● Data block
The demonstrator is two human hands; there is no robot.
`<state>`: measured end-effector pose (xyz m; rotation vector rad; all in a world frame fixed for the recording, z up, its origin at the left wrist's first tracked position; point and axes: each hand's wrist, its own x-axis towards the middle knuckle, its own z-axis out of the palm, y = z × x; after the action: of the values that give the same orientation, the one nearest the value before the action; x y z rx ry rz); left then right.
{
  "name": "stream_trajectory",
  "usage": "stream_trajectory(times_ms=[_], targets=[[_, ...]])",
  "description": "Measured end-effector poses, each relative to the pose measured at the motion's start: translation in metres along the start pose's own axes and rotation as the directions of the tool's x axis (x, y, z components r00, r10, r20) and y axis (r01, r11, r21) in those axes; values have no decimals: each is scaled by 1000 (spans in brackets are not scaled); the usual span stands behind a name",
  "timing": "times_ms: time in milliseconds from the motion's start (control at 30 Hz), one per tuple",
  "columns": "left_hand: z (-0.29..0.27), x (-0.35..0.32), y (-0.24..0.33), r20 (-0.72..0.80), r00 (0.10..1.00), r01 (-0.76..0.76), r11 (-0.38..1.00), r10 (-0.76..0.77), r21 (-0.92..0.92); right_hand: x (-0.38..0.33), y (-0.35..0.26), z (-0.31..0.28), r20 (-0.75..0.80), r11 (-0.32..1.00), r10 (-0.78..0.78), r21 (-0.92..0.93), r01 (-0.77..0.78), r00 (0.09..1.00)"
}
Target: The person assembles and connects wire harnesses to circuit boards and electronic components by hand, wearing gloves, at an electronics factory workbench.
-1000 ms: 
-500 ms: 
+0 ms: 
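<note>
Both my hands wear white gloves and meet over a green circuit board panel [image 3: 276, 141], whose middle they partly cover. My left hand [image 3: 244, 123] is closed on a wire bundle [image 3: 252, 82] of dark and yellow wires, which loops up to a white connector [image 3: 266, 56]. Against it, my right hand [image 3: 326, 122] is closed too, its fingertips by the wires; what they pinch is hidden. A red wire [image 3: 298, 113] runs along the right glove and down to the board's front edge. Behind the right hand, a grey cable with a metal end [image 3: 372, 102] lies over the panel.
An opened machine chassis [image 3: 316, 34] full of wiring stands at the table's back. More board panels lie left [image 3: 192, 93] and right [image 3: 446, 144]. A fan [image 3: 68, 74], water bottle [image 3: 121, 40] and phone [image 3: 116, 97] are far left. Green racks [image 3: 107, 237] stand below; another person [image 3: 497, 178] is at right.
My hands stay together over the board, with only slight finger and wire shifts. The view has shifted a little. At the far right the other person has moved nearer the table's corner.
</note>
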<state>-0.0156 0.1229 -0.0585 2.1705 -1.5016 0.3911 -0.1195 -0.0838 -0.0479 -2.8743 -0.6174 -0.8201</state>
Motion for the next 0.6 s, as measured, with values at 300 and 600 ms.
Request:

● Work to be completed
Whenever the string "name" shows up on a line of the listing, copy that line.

● Expected output
  "name": "stream_trajectory",
  "description": "Measured end-effector poses, each relative to the pose measured at the motion's start: translation in metres along the start pose's own axes and rotation as the directions of the tool's x axis (x, y, z components r00, r10, r20) and y axis (r01, r11, r21) in those axes; values have no decimals: each is scaled by 1000 (spans in brackets are not scaled); the usual span stands behind a name",

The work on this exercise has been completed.